Sleevehead: Digging deeply into pockets: A thought experiment                                                          

Digging deeply into pockets: A thought experiment

    In a recent Styleforum thread, I was struck by this statement regarding the chest pocket on jackets: “A human chest is curved, a suit has curvature in the chest, so anything applied to the chest [e.g. a chest pocket] needs to be curved as well.” The idea is intriguing due to its literalist, quasi-Lamarckian overtones. If the human body is curved in certain places, then our clothing should effectively mimic that curvature. It seems intuitively sound and well-stated but is it?

Let's test this claim against a larger sample of shirt, jacket and pants pockets and see if there is a necessary relationship with the matching part of the body.

Shirt pockets --> Chest (usually curved)
In reality, we see a panoply of pocket shapes – straight, angled, curved/multi-angled/multi-curved (Western shirts).
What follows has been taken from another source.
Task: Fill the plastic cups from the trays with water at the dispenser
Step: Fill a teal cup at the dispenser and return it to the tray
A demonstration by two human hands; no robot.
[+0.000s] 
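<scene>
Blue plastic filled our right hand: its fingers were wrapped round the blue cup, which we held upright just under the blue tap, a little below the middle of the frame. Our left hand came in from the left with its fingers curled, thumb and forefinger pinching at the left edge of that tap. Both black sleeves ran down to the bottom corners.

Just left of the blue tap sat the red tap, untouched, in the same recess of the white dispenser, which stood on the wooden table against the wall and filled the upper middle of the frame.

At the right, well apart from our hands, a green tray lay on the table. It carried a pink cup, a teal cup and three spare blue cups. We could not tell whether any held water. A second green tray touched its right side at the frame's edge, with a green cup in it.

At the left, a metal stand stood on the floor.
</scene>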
But according to the literalist argument, the chest pocket should follow the actual chest and hence be curved. So are all of these possible pocket styles (except the curved one) misshapen, evolutionary dead ends? No, the answer is that they all look perfectly fine depending on the shirt style.
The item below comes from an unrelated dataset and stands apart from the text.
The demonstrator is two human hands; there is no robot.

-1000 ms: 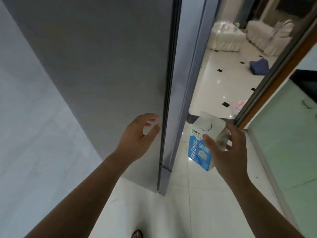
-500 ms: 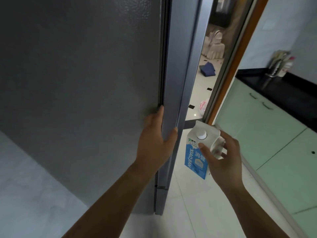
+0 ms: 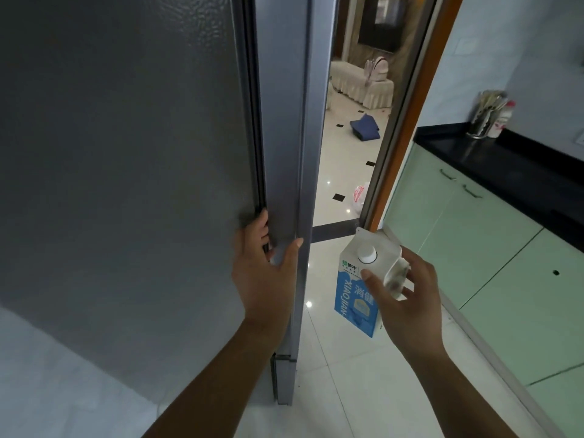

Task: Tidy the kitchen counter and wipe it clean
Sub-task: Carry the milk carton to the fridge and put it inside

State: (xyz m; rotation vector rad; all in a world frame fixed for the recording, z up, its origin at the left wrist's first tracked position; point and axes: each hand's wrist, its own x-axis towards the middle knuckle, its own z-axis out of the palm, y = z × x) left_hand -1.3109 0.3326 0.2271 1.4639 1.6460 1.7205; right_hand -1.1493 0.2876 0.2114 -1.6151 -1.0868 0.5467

Side pockets on jackets --> Side abdomen (usually curved)
Quite a variety of pocket styles here – straight, angled (hacking) or curved (crescent). However, on most jackets, side pockets are straight. Again, no compelling reason why side pockets must be crescent shaped to conform to the contour of the abdomen.

Rear trouser pockets --> Posterior (usually curved, but can be flat :-)
Less pocket variety here esp. for dress trousers – mostly straight pockets but very few if any curved ones. This is the acid test because the presumed relation between body and pocket shape is weakest here. I doubt many men would like a pair of smiling pockets decorating their posterior. But if straight back pockets look lifeless or nearly extinct to you, feel free to punctuate and mix things up! There is goodness in experimentation and evolution.
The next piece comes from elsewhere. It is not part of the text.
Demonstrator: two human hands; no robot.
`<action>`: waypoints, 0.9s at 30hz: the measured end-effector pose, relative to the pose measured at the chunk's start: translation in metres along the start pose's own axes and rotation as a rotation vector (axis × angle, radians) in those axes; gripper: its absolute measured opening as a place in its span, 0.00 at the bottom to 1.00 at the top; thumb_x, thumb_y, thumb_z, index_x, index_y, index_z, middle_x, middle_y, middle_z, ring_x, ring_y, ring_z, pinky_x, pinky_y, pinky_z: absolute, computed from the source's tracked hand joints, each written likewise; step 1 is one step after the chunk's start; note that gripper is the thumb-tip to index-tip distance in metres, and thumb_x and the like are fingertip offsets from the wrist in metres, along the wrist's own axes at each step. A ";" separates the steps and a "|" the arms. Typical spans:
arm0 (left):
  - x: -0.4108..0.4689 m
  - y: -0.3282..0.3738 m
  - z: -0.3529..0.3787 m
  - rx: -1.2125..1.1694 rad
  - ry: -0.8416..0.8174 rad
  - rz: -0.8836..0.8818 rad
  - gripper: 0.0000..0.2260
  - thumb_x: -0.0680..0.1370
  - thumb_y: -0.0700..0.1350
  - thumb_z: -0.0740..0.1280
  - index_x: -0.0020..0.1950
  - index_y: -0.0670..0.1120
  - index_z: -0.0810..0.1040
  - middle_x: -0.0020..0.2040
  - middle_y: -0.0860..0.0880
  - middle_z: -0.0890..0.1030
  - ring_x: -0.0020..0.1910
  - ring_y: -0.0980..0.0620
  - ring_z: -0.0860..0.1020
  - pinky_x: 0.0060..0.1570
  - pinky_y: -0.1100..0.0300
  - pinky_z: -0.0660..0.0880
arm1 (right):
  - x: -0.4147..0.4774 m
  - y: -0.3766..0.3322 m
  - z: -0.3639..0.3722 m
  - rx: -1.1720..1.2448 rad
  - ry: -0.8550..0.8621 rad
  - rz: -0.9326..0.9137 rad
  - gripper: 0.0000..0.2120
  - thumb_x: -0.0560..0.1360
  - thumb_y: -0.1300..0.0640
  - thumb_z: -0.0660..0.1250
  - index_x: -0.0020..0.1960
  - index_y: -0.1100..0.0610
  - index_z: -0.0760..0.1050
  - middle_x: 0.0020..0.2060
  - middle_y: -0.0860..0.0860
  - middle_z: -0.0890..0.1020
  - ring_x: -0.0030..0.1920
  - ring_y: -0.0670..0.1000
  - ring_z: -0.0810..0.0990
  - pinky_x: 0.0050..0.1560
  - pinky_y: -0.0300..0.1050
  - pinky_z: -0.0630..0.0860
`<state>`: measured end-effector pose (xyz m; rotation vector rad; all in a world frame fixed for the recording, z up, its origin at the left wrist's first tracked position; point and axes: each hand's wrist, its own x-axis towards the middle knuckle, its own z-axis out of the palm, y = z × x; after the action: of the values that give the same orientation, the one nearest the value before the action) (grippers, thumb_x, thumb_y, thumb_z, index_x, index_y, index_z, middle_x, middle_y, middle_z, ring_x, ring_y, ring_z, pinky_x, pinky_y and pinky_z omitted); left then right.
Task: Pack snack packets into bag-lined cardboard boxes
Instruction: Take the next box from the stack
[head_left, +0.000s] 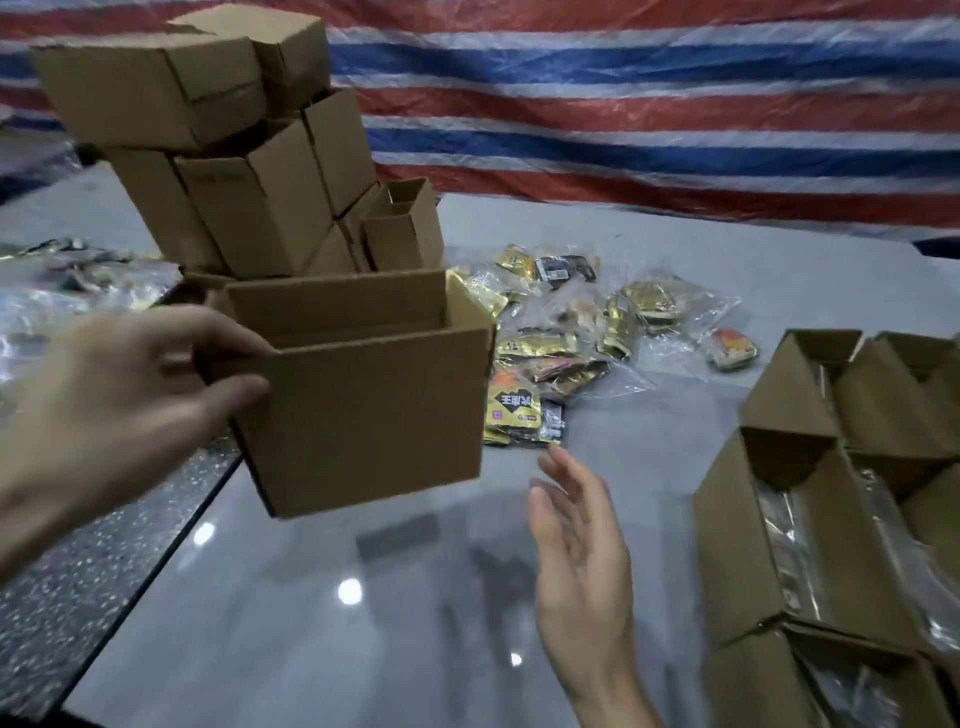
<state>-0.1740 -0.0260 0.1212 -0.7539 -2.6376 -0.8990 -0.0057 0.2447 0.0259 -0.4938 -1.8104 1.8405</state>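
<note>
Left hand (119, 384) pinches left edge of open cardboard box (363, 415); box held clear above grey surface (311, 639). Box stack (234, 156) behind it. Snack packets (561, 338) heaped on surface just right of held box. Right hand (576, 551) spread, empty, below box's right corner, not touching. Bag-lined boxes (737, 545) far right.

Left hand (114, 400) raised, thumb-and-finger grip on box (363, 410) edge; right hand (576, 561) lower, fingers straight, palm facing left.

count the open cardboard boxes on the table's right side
5: one column holds the front box, middle box and back box; to its right, the rear right box and the edge box, cut off by the frame. More may be hidden there.
</note>
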 end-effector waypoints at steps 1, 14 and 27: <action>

However, the claim about curved pockets confuses a basic distinction in clothing: fit v. styling. Fit is fairly objective, styling much less so. Rigidly insisting on a universal rule for pocket shapes leads to some odd, humorous and doctrinaire outcomes. I prefer to keep things flexible: Pockets depend more on the particularities of the intended style of clothing in question than on the underlying anatomy.